TRE-MG entende que houve abusos

No julgamento proferido pela Corte Eleitoral, na última segunda-feira, o relator do processo, desembargador Alexandre Victor de Carvalho, entendeu que dos fatos apontados na AIJE restou configurado o abuso dos meios de comunicação social, pois houve massiva divulgação do então candidato a prefeito, Fernando Cabral, em jornal de grande circulação e distribuição gratuita no município.

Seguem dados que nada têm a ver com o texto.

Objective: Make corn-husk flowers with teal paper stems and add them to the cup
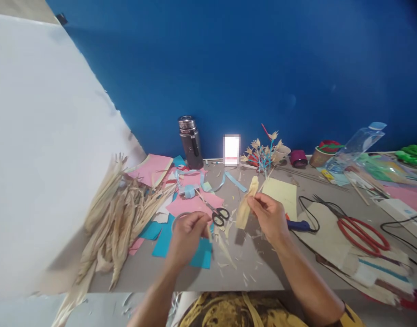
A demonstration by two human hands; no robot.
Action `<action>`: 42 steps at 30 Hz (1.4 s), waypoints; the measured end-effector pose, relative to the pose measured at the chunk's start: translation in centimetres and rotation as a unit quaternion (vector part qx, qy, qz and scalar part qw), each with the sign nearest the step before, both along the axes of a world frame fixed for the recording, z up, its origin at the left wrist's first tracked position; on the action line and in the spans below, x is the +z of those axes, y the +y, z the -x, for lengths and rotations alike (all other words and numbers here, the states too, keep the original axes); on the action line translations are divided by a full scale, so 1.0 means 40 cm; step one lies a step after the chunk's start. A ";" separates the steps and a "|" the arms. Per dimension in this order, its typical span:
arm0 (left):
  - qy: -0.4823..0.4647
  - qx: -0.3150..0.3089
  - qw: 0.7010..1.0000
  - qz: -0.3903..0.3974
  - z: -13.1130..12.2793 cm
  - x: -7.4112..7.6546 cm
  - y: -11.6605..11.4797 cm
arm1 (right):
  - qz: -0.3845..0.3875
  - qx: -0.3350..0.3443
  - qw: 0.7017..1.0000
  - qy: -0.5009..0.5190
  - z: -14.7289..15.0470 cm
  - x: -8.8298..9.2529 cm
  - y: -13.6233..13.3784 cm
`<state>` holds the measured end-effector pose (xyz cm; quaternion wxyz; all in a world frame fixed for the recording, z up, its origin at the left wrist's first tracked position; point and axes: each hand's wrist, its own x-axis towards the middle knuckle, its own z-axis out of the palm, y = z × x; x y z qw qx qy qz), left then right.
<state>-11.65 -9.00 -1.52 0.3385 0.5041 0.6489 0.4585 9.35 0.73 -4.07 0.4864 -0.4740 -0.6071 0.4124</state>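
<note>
My right hand (270, 217) pinches a flat, pale yellow piece of corn husk (246, 209) between thumb and fingers, holding it upright above the table. My left hand (190, 234) is closed in a pinch over blue paper (201, 255). A narrow pale strip shows just below its fingertips, but I cannot make out whether they grip it. Between the hands lie small black-handled scissors (220, 216), partly on pink paper. Husk scraps (227, 252) are scattered on the table under and between the hands.
A pile of dried corn husks (118, 227) lies left. Behind stand a dark thermos (191, 147), a bright blurred-out screen (232, 150) and husk flowers (263, 152). Right are red-handled scissors (361, 236), a blue-handled corded tool (299, 225), yellow paper (281, 195) and a tilted plastic bottle (356, 147).
</note>
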 end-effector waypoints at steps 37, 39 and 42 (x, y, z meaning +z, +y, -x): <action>-0.283 -0.098 0.953 0.036 -0.149 -0.034 0.023 | 0.055 0.043 0.995 0.075 0.045 -0.007 -0.114; -0.340 -0.076 0.937 0.028 -0.162 -0.039 0.030 | 0.006 0.017 1.000 0.008 0.045 -0.004 -0.113; -0.370 -0.055 0.927 0.007 -0.176 -0.048 0.041 | -0.045 0.022 0.996 -0.073 0.046 0.001 -0.116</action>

Tal fato desequilibrou o jogo de forças no processo eleitoral, “com gravidade suficiente para afetar a normalidade e a legitimidade das eleições”.

Ainda na sentença proferida foi aplicada a sanção de inelegibilidade, por oito anos, ao prefeito Fernando Cabral, além da multa de 30.000 UFIR para ambos os cassados. Vale lembrar que o prefeito eleito obteve 17.322 votos (61,85%), que serão anulados.

Cabe ainda ressaltar que na última semana, o prefeito de Bom Despacho se pronunciou a imprensa, afirmando que não temia a decisão do TRE e que, caso tivesse meu mandato cassado levaria o processo até a ultima instância.